The P-value of 0.149 for household.mem.under.18
is acceptable only because the interaction P-value of that variable with gender is significant, with a P-value of 0. We must keep the “low order” base variable for the interaction variable to be present. In any case, the coefficient weight on the non-interaction household.mem.under.18
is low, at only $465
We will use this as our final model.
# pick best model
final.lm <- all.lm11
Now let’s check the model using standard Plot Tests
# Plot
plot(final.lm)
This probably is not an appropriate model for income.
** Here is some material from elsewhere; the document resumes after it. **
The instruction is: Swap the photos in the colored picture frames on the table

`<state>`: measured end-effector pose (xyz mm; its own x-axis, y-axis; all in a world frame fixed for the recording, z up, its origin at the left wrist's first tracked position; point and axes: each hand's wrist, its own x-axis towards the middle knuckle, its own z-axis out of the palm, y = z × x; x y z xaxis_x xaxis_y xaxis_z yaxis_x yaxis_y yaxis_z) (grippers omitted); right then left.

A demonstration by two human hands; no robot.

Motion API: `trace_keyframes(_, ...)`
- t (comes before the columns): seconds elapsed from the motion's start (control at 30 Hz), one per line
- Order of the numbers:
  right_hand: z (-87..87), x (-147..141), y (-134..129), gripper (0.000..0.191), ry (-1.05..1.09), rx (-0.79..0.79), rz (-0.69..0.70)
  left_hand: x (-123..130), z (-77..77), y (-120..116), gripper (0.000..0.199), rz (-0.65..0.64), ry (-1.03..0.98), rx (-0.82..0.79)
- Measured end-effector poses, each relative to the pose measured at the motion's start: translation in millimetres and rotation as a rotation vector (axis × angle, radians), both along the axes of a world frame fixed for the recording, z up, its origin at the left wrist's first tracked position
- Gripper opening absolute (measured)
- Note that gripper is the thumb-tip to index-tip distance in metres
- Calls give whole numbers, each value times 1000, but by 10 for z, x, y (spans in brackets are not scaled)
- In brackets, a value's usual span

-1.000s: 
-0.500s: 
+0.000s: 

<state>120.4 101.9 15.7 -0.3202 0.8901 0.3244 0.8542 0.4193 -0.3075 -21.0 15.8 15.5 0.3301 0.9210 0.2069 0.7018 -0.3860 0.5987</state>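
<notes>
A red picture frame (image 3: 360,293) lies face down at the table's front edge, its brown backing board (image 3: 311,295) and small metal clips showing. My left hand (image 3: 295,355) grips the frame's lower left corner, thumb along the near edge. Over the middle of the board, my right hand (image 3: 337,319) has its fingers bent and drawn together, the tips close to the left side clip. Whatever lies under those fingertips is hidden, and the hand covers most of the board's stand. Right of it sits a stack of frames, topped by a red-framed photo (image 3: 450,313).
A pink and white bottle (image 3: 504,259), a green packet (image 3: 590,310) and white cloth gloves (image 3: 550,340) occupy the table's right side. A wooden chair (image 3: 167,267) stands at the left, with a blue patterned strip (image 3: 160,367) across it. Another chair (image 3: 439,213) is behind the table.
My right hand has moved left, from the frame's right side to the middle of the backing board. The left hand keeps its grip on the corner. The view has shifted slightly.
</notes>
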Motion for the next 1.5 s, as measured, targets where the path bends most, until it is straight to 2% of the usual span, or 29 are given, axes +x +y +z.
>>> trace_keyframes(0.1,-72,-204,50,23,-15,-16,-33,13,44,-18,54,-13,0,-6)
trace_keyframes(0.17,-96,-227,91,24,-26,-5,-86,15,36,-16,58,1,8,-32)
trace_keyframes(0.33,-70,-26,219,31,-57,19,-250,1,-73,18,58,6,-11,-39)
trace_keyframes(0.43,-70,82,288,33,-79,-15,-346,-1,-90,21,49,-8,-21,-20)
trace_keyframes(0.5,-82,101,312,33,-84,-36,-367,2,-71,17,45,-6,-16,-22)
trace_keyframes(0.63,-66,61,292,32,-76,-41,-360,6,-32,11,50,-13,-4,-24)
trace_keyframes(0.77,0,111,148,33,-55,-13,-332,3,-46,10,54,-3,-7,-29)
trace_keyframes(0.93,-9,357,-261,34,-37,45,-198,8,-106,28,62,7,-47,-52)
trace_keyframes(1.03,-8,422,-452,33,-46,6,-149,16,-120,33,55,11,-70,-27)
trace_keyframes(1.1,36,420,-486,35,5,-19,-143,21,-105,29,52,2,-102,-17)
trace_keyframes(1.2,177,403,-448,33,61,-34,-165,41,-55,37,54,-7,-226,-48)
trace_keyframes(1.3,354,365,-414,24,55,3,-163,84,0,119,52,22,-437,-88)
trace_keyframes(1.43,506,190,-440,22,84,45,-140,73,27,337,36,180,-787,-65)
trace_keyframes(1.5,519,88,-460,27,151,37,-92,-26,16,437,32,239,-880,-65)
However, our objective is not necessarily to create a perfect model to predict income. We really are just interested in explaining the income gender gap, which is best shown by our interation variables with gender. We’ll discuss this in the next section.
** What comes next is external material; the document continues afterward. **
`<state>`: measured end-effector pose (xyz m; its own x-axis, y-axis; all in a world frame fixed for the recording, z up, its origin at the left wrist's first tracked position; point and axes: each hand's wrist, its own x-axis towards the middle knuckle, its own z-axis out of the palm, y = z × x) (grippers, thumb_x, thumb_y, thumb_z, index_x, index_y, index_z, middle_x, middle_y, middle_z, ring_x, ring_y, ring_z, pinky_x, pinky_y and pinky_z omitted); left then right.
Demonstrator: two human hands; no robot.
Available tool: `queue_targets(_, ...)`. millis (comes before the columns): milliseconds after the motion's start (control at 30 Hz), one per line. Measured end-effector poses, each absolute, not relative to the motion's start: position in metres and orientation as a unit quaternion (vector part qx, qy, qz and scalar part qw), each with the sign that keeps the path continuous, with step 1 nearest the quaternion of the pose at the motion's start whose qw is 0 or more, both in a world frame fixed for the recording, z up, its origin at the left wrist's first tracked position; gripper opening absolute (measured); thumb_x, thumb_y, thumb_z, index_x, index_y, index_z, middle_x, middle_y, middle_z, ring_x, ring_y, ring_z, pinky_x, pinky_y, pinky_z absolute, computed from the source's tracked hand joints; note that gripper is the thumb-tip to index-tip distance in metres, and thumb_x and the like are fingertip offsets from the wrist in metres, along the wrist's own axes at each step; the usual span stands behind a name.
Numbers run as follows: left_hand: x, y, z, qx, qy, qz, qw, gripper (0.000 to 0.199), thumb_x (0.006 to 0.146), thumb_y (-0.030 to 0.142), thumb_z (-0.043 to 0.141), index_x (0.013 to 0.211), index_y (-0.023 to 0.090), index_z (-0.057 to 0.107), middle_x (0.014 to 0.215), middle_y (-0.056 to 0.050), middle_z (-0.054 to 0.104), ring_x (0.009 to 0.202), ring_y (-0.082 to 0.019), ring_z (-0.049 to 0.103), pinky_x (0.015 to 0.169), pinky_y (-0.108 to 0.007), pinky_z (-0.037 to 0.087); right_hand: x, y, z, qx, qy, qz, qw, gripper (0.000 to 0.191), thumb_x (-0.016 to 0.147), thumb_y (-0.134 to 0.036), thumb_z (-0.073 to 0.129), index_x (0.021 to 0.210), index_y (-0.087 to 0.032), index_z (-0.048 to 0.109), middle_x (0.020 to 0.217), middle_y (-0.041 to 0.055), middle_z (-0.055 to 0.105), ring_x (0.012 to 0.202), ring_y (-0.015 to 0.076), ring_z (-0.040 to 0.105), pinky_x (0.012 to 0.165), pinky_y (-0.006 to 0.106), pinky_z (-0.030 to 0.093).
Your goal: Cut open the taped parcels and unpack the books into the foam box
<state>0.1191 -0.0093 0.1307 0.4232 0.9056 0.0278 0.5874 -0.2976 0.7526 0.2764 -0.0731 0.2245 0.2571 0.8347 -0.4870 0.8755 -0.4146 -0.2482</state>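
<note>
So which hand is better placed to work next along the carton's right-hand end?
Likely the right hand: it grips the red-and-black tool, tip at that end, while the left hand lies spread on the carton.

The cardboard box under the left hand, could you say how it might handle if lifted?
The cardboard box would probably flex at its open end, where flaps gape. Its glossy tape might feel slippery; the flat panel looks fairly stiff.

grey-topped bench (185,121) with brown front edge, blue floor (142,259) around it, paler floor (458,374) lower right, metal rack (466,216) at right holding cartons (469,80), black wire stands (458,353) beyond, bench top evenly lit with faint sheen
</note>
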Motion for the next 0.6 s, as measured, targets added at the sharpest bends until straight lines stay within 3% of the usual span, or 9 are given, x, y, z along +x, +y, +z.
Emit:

Now let’s display the summary of the model to take a look at the R-squared and the coefficients:
# get model summary
final.lm.summary <- summary(final.lm)
# print summary
kable(round(final.lm.summary$coef, 3), format = "markdown")
Estimate | Std. Error | t value | Pr(>|t|) | |
---|---|---|---|---|
(Intercept) | 29878.862 | 607.697 | 49.167 | 0.000 |
genderFemale | -3434.553 | 957.322 | -3.588 | 0.000 |
ever.marriedMarried | 8194.194 | 741.693 | 11.048 | 0.000 |
race.blackBlack | -5165.663 | 838.081 | -6.164 | 0.000 |
degree.post.hsYes | 9318.626 | 754.018 | 12.359 | 0.000 |
work.industry.foodYes | -7585.502 | 794.284 | -9.550 | 0.000 |
household.mem.under.18 | 465.335 | 322.035 | 1.445 | 0.149 |
incar.num | -3659.436 | 485.759 | -7.533 | 0.000 |
genderFemale:race.blackBlack | 4035.707 | 1199.203 | 3.365 | 0.001 |
genderFemale:ever.marriedMarried | -5346.092 | 1054.818 | -5.068 | 0.000 |
genderFemale:household.mem.under.18 | -3055.363 | 441.831 | -6.915 | 0.000 |
genderFemale:degree.post.hsYes | 2120.623 | 1065.489 | 1.990 | 0.047 |
This model has many significant variables (P-values below 0.05), but also a very low r.squared value of 19.95%, indicating that the model is only explaining 19.95% of the income variance.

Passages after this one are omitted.